Hi,
Yes, source code of my library for Kaggle is at
https://github.com/Arcady27/KaggleLib . Sorry that I haven't yet enough
time to write good docs for it, refactor and fix all bugs, but
nevertheless the main functionality can be seen and I already
successfully used it in several Kaggle contests.
Q-learning with neural net for Flappy Bird can be found at
https://github.com/Arcady27/Q-Learning-Flappy-Bird. It's rather
difficult game compared to some Atari ones because it needs the
precision of actions taken by agent, that's why it takes a long to learn
(as I remember, several hours at least to gain >10 points).
Nevertheless, it is interesting to watch how the bird is learning at
first 10-20 minutes (score is raising to 2-3-4 points from 0).

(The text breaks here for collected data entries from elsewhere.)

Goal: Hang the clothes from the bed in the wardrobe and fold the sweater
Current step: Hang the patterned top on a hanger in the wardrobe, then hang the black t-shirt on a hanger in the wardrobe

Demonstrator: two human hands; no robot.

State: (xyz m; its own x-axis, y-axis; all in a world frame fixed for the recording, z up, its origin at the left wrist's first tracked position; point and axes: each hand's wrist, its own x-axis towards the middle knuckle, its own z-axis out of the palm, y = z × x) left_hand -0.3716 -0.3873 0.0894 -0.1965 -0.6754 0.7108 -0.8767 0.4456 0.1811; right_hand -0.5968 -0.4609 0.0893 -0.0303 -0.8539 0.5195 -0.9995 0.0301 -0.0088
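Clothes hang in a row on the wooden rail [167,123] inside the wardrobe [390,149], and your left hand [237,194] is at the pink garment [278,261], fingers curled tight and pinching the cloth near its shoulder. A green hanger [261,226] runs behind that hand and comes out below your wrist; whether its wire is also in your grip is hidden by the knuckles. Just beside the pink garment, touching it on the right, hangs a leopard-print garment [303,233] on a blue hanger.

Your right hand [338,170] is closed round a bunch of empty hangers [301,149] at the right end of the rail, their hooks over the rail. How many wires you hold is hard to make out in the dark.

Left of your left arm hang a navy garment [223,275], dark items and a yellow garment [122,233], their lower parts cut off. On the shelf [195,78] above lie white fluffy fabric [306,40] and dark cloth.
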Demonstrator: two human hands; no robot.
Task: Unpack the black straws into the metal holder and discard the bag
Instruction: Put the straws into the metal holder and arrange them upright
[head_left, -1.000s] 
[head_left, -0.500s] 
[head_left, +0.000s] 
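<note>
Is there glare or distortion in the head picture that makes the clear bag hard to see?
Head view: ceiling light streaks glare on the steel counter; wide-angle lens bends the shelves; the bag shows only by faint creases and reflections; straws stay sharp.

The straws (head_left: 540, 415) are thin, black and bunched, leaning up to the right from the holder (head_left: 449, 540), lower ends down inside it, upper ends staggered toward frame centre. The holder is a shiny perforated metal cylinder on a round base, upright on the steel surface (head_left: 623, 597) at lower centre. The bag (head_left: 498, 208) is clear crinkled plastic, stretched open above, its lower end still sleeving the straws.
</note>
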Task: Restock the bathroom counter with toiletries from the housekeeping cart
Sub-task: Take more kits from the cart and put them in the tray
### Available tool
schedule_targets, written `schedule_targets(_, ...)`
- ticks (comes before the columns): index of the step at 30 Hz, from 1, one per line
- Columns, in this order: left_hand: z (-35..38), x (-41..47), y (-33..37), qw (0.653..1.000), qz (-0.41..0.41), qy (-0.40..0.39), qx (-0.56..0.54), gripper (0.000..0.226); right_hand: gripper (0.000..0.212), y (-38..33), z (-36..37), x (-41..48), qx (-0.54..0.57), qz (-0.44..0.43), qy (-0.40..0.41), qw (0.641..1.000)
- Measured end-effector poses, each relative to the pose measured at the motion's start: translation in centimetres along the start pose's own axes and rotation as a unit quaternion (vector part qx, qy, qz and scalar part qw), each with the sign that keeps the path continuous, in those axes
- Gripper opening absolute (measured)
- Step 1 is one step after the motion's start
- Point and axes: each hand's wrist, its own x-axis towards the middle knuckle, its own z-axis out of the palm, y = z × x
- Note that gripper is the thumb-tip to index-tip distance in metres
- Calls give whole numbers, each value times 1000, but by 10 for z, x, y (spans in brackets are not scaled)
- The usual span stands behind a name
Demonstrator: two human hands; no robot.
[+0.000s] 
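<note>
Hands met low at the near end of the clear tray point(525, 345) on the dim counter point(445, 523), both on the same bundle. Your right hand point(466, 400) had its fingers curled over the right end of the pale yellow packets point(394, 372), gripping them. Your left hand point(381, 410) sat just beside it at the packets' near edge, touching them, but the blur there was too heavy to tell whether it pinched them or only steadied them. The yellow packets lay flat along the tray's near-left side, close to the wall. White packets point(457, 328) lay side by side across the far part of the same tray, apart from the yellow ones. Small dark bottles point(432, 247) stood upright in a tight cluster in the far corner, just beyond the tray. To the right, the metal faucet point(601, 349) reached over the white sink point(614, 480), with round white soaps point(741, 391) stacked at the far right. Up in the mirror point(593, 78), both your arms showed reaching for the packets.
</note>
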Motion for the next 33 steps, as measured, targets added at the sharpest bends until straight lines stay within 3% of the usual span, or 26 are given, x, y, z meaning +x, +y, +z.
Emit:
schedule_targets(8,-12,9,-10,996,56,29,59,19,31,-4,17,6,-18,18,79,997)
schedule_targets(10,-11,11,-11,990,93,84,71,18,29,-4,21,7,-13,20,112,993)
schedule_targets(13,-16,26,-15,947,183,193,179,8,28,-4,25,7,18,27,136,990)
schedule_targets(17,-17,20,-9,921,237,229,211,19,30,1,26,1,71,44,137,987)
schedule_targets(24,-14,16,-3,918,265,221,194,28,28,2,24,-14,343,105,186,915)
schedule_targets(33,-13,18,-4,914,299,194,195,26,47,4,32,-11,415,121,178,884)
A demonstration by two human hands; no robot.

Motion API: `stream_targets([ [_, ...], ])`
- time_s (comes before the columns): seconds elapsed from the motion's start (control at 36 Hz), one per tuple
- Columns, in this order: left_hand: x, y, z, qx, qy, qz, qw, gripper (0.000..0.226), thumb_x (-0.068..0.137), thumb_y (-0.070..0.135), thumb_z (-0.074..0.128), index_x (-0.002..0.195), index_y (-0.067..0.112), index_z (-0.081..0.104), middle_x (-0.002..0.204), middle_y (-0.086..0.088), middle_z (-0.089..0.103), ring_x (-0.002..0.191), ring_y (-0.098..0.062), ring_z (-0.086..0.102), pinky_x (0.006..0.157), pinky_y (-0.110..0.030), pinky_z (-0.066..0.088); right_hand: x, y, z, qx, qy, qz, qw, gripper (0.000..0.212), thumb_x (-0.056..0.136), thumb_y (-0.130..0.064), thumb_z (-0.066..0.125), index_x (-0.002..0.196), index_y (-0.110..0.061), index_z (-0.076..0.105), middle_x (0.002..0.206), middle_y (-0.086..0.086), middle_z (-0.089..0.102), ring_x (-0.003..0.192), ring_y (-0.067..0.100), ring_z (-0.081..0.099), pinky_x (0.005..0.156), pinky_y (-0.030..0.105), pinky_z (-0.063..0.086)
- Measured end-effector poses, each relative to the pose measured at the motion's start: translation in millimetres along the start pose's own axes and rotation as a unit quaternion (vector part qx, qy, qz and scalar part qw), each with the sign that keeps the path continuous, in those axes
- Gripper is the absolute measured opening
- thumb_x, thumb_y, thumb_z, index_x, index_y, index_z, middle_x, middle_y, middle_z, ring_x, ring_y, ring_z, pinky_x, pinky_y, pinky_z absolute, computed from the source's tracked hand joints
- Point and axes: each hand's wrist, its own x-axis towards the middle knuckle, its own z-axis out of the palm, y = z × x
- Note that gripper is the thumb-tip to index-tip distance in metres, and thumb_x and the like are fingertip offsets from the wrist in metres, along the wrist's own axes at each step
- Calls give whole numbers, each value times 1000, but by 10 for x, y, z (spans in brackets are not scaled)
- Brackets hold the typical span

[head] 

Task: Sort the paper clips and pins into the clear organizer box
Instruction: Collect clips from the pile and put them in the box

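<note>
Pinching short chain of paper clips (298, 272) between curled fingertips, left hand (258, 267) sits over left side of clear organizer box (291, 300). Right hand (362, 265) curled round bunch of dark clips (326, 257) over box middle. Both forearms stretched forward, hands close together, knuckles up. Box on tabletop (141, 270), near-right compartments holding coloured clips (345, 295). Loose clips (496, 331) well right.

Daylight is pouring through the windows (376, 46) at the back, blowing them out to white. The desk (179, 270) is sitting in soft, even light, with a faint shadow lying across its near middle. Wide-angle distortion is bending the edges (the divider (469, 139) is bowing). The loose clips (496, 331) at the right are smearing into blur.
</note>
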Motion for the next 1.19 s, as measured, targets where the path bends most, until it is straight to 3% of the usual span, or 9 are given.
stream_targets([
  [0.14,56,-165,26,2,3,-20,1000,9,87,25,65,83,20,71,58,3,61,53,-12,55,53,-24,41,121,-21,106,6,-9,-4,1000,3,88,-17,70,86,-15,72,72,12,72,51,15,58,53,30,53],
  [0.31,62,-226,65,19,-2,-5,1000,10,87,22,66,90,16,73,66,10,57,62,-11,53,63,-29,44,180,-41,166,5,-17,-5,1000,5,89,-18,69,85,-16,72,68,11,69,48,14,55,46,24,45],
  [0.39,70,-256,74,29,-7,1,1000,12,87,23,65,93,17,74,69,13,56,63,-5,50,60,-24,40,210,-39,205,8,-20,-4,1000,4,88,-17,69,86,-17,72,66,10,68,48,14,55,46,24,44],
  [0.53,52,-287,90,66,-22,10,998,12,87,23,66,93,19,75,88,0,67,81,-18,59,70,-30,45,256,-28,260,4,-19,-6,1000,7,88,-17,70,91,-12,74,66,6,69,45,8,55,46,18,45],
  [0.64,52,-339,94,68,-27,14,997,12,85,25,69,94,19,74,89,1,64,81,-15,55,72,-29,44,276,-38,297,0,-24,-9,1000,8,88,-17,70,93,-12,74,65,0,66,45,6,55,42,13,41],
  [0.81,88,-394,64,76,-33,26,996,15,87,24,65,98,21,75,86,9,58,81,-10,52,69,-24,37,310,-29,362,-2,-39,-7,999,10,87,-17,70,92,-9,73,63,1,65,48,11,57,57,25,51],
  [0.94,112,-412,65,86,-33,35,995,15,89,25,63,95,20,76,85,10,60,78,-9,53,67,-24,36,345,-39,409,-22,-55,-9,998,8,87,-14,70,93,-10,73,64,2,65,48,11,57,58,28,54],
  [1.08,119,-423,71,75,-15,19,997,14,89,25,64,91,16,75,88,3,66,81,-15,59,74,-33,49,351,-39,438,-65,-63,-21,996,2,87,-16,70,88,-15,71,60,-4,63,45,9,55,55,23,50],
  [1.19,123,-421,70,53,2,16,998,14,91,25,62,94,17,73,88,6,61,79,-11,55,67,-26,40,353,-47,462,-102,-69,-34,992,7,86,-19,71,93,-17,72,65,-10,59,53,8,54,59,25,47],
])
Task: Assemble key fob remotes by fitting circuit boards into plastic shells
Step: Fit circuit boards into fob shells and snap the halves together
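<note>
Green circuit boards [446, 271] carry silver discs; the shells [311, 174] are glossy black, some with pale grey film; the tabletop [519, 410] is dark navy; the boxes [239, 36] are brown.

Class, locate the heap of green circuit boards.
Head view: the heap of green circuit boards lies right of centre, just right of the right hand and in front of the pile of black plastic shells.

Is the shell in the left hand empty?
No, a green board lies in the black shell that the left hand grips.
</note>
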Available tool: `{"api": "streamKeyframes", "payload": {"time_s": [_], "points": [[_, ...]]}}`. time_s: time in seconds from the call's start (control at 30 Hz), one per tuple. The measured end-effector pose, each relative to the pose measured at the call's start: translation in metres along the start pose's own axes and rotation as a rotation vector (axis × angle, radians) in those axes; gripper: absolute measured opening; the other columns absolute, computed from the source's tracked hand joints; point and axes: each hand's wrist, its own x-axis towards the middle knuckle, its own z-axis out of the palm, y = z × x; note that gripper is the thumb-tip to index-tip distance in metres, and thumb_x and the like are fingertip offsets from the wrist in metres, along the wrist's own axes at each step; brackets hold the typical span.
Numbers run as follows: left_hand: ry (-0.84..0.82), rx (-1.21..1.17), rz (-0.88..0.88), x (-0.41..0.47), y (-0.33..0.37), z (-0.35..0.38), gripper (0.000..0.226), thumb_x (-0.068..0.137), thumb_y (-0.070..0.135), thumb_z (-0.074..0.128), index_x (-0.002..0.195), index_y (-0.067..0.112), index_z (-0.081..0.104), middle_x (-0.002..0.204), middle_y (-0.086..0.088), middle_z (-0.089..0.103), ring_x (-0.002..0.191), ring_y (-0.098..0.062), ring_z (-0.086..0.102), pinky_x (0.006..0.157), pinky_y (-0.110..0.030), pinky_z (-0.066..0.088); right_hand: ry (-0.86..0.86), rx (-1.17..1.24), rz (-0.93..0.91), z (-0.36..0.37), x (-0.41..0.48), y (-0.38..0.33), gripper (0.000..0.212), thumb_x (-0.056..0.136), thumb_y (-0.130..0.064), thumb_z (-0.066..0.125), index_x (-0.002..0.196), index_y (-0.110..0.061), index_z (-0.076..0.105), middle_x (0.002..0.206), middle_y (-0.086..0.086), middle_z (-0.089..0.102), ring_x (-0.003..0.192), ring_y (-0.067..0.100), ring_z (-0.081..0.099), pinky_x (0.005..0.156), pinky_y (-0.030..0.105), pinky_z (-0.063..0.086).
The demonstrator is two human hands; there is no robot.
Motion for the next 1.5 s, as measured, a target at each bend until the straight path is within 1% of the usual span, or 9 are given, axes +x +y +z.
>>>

I am quite equally interested in both of RL-project and
cross-validation/models tuning one, maybe a little bit more excited
about RL. What project would you advice me to write proposal for? Thanks!
Arkadiy.
On 21.03.2017 17:17, Marcus Edel wrote:
Hello Arkadiy,
welcome and thanks for the introduction.
I trained neural network (using Keras framework for Python) to play
famous game
Flappy Bird much better than a human can, that's why I am very
interested in
GSOC project connected with reinforcement learning. Also I
participate in Kaggle
competitions and coded my own small library in Python with most useful
functions, such as cross-validation, parameters tuning and stacking
models.
That sounds really interesting, is the code somewhere so that we could
take a
look and probably play with it?
Also, the Reinforcement learning and cross-validation project has
been discussed at on the mailing list before:
http://mlpack.org/pipermail/mlpack/2017-March/003095.html
http://mlpack.org/pipermail/mlpack/2017-March/003098.html
http://mlpack.org/pipermail/mlpack/2017-February/003087.html
http://mlpack.org/pipermail/mlpack/2017-March/003212.html
Note that there are many more posts on this in the mailing list archive
to search for; those are only some places to get started.
I hope this is helpful,
Thanks,
Marcus
On 21 Mar 2017, at 02:18, Arkadiy Dushatskiy <[email protected]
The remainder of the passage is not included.